I am interested to assess the matching
score and the relationship between expression profiles as you did in your
Qian et al 2000 (pubmedid: 11743722) paper, on my own data.
But I need some clarifications if possible.
After normalizing gene expressions using z-score, how did you eliminated
the negative expression levels? In other words, if the expression of each
gene is normalized using z-score, so each gene contains positive and
negative normalized expression levels, so how do you define genes having
negative expression levels?
Normalization was used to calculate the correlation coefficient. Although we will have negative values, we should not interpret them as actual gene expression levels.

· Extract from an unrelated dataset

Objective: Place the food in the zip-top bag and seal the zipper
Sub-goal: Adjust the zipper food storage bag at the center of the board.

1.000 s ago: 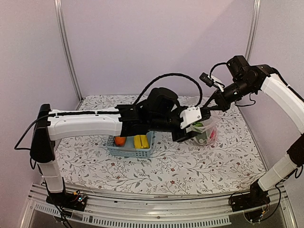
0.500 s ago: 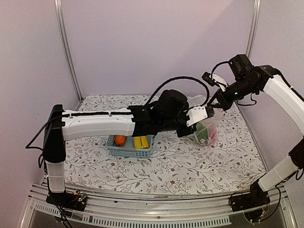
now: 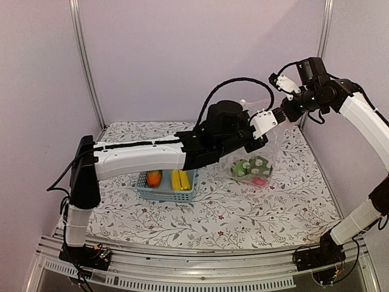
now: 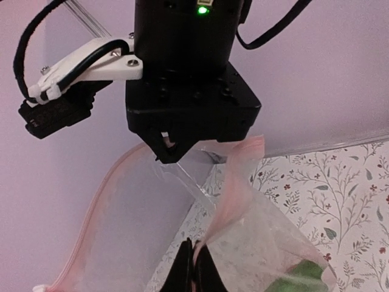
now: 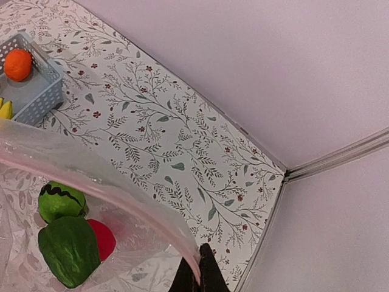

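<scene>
The clear zip-top bag (image 3: 256,159) hangs above the floral cloth, held up by both grippers at its mouth. Inside it lie green food (image 5: 67,250) and a red piece (image 5: 104,238). My left gripper (image 3: 267,126) is shut on the bag's pinkish zipper (image 4: 238,182) strip, its fingers (image 4: 209,274) pinching the rim. My right gripper (image 3: 280,115) is shut on the zipper (image 5: 124,196) at the other end of the mouth, which gapes open between them. An orange piece (image 3: 154,178) and yellow bananas (image 3: 180,180) lie in the blue basket.
The light-blue slatted basket (image 3: 159,193) stands on the cloth left of the bag, under my left forearm. Metal frame posts and lilac walls close in the back and right side (image 5: 340,157).
My left gripper has closed on the bag's rim. Both arms have risen, lifting the bag off the cloth so that it hangs with the food at its bottom.
</scene>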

To estimate the p-value of each matching score, how did you generated the
random expression profiles? Did you switched two gene expression time points
for each gene or did you permuted the gene expressions for each gene?
We permuted the gene expression for each gene by switching two gene expression time points.
If I wish to determine locally co-expressed genes in different
time-series experiments, can I combine the gene expression profiles from the
different experiments in one matrix as bellow and apply your algorithm on
this new matrix instead of applying the algorithm on the gene expression
profile of each experiment alone?
exp1: exp1_t1, exp1_t2, exp1_t3, exp1_t4
exp2: exp2_t1, exp2_t2, exp2_t3
combined_exp: exp1_t1, exp1_t2, exp1_t3, exp1_t4, exp2_t1, exp2_t2, exp2_t3.
Our algorithm will detect the time delayed relationships. If exp2_t1 is indeed the measurement following exp1_t4, the operation should be fine.